Once we've got all the disparate pieces of the infrastructure able to see and communicate with each other and necessary management systems, we can effectively fill in the technology gap and tip the scales of responsibility toward technology taking over the mundane day-to-day operations that are consuming time and budgets today. This is infrastructure 2.0 – the adaptation layer needed to move the network from the static, brittle implementations of yesterday toward the dynamic, flexible implementation that will provide the economy of scale we’re looking for and need.

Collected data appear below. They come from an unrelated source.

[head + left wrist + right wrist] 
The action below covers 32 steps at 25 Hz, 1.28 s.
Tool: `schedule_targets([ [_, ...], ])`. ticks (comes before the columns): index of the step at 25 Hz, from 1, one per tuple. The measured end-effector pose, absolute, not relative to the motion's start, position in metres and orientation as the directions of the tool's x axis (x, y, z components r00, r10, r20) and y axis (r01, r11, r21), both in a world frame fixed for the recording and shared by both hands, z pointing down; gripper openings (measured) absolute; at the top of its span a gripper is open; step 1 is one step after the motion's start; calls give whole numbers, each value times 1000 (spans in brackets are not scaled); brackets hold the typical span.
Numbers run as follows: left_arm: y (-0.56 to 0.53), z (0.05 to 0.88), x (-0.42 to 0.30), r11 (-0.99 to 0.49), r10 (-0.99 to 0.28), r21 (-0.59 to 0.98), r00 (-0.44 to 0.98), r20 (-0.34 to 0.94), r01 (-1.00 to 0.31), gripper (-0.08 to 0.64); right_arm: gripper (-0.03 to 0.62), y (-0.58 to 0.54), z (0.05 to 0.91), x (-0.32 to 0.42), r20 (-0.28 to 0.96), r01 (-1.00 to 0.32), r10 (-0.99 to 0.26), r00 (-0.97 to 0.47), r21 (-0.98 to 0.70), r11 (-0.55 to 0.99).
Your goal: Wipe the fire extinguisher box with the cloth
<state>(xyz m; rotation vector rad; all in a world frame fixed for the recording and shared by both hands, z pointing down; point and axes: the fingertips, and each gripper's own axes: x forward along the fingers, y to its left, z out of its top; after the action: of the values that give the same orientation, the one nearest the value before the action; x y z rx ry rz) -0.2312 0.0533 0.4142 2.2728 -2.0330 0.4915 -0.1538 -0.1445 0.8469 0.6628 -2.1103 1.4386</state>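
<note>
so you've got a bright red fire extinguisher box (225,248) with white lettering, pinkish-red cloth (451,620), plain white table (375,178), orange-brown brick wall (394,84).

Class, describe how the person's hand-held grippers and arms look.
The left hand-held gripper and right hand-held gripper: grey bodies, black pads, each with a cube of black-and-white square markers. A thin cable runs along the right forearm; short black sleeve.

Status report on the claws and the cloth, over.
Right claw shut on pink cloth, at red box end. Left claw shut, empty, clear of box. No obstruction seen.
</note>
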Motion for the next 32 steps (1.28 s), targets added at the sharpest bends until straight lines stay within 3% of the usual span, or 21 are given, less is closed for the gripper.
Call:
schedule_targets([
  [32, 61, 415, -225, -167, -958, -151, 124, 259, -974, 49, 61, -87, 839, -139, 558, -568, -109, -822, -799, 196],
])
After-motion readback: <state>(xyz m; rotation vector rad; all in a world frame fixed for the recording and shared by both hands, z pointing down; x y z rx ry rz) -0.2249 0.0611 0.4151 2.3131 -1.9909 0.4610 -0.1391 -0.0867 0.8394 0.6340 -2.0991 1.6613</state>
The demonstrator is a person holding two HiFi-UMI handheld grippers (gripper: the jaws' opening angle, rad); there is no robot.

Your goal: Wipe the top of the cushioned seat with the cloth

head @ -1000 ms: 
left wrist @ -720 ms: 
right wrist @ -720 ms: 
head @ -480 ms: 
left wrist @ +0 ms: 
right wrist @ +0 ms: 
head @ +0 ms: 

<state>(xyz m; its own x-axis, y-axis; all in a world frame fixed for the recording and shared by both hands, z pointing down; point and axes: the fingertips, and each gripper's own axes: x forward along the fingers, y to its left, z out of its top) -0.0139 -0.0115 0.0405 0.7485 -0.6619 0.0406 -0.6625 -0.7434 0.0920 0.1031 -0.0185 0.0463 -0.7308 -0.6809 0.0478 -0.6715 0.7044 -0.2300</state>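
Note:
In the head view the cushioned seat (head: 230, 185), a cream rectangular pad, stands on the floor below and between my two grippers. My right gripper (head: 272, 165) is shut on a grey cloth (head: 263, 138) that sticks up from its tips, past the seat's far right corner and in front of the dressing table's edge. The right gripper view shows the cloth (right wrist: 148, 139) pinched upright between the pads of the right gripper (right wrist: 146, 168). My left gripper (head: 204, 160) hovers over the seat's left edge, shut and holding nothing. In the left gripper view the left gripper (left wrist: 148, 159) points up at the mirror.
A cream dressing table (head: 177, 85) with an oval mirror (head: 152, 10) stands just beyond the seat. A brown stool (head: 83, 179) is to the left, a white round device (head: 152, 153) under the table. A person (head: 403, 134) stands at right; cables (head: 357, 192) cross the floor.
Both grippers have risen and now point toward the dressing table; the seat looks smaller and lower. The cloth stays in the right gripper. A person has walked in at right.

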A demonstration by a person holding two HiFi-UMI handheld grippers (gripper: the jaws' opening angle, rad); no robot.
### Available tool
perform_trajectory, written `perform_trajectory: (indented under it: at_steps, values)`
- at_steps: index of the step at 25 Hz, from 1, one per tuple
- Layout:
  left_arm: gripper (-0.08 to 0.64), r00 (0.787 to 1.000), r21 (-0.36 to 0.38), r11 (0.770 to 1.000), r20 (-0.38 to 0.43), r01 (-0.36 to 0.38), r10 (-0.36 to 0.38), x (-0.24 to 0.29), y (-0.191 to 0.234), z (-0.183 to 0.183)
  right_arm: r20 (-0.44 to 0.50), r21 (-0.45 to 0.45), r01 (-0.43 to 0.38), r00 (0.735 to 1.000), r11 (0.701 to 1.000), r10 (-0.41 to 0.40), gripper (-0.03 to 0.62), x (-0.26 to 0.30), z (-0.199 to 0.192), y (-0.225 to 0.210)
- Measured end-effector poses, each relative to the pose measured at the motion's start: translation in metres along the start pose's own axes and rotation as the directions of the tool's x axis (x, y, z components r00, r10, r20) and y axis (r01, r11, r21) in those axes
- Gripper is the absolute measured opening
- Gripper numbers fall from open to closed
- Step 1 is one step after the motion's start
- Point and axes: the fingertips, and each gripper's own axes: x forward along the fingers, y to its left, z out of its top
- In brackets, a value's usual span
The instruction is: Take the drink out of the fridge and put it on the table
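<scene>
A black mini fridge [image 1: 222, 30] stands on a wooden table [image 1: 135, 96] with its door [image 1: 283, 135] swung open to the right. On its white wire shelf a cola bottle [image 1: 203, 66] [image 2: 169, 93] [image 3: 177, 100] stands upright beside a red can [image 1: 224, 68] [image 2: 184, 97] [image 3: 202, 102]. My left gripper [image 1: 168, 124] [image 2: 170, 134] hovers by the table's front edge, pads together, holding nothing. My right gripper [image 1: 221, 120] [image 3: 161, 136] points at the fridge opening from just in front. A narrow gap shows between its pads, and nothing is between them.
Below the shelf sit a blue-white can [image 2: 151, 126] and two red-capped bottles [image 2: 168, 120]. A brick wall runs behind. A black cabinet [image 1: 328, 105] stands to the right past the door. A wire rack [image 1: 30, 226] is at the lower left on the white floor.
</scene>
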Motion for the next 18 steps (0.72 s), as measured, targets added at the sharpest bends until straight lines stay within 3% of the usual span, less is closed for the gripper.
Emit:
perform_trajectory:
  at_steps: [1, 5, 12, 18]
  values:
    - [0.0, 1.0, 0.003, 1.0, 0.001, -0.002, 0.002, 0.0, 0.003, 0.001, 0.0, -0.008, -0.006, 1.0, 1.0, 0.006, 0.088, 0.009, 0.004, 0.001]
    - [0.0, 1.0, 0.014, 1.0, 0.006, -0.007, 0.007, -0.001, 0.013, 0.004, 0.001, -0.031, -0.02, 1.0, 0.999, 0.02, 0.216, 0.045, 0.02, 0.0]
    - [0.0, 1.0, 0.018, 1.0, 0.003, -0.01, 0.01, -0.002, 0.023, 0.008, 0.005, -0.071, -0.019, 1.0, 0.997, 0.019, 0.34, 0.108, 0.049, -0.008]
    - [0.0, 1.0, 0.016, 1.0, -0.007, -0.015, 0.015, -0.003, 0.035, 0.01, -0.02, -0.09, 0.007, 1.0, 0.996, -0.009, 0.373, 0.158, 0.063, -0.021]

The Final Frontier of Virtualization – the architecture. It’s about putting together the right pieces of infrastructure in the right places and leveraging the services they provide to adapt dynamically, both at design time and run time. It’s about recognizing that the needs required of a mobile client are different from those of a laptop user. It’s about understanding that some data being delivered is highly sensitive and may need additional security to ensure not only to secure the data but to secure the reputation of the business. It’s about making all those moving pieces work together as seamlessly and efficiently as possible without abandoning the control necessary for security and the integrity of the operational architecture. Many pundits have posited that a dynamic infrastructure requires the dynamism that can only be offered by a virtualized network infrastructure. While we agree that in many cases a virtual network infrastructure is the right choice, there are also times when the performance and reliability and even capacity of a hardware infrastructure is necessary. In some situations the best option is to use a virtual appliance, in others the costs of management, scale, and security unbalance the equation and make it more appropriate to use hardware. In both cases, however, the dynamic services model relies on just that –services, and these services should be available as the building blocks of a dynamic infrastructure regardless of the form-factor of its components. It’s about trade-offs and balancing needs. The key is collaboration across the infrastructure, the sharing of actionable data and context, so the infrastructure can start picking up the burden off people and reducing the gap that’s essentially causing the diseconomy of scale associated with cloud computing and virtualization. In order to achieve this collaboration we need to enable the network with services that can be consumed in an open, standards-based way and that can be easily integrated into automation and orchestration systems – whether those be open-source (Chef, Puppet) or proprietary (Vmware, Microsoft, HP). This is the guts of infrastructure 2.0 – a collaborative, intelligent, dynamic infrastructure that bridges the gap and moves the burden of managing operational processes from people onto technology.